Brief => How many lines within the records include the word "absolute"? Only that number should be given.

Data provided =>
____

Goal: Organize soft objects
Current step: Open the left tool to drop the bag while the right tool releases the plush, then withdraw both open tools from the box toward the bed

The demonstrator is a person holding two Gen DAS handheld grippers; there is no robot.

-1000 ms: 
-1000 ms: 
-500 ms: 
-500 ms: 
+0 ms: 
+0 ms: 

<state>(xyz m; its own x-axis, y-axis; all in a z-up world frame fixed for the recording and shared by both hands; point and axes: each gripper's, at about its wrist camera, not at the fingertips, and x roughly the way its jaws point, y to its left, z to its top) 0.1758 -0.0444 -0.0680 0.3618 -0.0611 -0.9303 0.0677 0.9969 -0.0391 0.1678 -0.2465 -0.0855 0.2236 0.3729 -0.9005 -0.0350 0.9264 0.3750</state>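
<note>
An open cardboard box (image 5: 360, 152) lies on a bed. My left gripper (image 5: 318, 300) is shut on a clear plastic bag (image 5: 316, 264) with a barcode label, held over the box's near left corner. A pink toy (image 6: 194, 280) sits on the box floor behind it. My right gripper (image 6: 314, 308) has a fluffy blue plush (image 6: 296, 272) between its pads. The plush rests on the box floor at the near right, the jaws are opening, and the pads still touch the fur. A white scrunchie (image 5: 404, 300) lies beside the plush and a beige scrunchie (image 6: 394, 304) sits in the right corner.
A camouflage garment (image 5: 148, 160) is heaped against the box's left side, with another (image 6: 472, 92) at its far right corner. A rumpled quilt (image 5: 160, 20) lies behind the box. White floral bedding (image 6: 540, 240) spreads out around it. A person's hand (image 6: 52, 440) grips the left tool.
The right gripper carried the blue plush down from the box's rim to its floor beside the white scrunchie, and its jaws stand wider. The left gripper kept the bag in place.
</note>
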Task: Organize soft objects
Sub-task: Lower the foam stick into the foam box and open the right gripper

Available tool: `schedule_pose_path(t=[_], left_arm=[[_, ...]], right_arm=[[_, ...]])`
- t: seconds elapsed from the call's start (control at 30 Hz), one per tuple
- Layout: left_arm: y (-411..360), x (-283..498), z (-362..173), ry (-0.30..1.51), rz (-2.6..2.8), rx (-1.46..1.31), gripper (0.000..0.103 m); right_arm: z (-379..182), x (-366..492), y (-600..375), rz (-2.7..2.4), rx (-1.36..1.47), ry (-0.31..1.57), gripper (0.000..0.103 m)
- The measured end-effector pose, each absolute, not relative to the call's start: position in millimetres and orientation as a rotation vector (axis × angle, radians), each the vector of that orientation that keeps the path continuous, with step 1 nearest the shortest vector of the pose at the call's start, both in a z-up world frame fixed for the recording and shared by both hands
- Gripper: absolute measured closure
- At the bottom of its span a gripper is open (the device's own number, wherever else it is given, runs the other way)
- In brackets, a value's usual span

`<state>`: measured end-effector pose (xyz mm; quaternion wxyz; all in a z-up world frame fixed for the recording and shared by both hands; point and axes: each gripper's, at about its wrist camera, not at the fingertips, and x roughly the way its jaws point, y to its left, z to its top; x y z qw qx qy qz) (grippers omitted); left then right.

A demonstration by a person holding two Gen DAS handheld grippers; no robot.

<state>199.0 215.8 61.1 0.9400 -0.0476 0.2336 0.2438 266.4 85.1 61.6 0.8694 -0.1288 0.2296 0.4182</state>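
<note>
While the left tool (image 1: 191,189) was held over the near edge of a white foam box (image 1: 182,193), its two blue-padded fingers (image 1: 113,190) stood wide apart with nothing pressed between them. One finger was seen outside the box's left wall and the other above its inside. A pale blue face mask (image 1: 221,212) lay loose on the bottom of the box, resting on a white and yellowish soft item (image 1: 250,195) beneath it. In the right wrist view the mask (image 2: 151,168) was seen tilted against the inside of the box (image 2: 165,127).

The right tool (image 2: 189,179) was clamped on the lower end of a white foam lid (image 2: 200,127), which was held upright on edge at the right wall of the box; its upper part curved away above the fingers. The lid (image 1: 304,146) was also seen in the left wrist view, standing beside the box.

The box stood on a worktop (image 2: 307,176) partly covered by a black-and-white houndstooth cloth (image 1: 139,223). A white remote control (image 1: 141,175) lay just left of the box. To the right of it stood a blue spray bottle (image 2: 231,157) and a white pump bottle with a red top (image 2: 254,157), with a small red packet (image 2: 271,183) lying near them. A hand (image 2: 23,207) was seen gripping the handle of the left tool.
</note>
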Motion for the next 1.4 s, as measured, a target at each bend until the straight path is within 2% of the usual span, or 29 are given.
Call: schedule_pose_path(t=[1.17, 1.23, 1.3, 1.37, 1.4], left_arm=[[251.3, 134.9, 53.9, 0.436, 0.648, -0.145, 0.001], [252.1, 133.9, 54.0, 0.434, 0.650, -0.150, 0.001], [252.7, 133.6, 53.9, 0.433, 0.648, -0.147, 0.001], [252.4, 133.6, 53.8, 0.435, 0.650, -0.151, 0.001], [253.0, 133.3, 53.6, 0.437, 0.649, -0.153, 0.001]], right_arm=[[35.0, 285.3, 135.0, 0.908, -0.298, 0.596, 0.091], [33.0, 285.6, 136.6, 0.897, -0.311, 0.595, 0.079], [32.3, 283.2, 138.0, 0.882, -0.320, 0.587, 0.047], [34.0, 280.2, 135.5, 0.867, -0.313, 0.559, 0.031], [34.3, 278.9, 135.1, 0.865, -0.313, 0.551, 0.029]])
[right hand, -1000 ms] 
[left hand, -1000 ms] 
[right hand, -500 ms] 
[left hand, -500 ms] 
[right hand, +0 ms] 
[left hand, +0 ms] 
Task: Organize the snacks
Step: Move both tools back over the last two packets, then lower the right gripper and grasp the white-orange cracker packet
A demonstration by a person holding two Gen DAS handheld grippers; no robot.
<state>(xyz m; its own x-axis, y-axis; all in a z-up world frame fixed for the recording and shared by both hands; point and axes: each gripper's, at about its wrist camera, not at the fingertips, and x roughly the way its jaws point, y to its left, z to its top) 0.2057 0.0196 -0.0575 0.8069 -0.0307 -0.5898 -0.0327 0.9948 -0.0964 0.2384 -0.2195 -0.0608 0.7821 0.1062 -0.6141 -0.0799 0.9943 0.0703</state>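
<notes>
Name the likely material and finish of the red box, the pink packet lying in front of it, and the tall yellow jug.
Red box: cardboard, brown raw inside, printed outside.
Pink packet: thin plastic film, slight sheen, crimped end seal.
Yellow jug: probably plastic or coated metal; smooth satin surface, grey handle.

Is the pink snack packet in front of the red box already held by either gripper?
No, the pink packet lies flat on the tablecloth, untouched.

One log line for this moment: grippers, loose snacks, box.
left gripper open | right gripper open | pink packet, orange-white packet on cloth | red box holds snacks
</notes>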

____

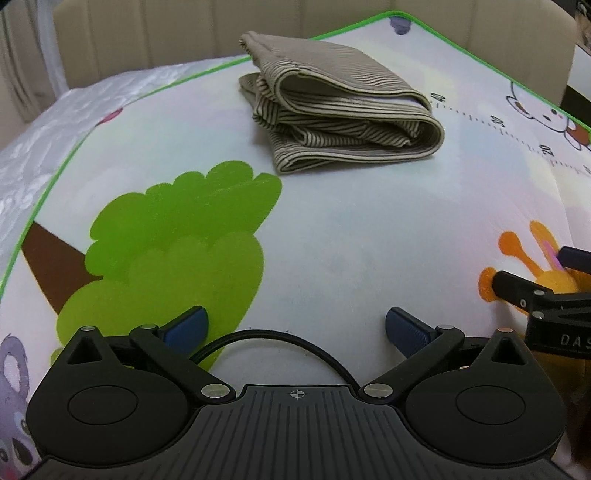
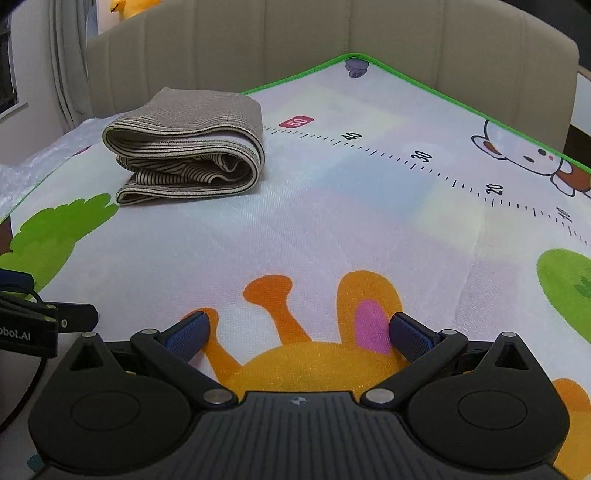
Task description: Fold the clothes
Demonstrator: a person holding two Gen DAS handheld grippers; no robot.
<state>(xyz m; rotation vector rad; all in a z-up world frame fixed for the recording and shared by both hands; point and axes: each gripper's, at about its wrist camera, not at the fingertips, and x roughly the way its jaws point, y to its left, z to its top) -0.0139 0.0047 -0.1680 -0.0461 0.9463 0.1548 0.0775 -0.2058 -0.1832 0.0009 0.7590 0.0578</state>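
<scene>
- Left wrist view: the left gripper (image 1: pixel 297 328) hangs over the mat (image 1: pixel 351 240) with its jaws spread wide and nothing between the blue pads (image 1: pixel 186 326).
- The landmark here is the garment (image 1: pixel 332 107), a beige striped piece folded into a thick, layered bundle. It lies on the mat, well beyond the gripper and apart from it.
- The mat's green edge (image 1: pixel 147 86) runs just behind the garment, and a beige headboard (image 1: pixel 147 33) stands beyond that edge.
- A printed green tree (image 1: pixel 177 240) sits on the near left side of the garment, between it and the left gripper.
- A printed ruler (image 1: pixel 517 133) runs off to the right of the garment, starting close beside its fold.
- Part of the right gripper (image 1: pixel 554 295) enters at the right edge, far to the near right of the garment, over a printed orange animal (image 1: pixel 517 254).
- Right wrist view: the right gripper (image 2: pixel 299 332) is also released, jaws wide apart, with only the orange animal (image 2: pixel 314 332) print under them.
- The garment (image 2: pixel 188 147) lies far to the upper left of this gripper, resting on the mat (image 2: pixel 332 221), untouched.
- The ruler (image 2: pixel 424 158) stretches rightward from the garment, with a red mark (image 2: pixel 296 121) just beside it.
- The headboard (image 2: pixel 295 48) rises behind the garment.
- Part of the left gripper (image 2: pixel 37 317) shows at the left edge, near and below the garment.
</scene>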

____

Output => 2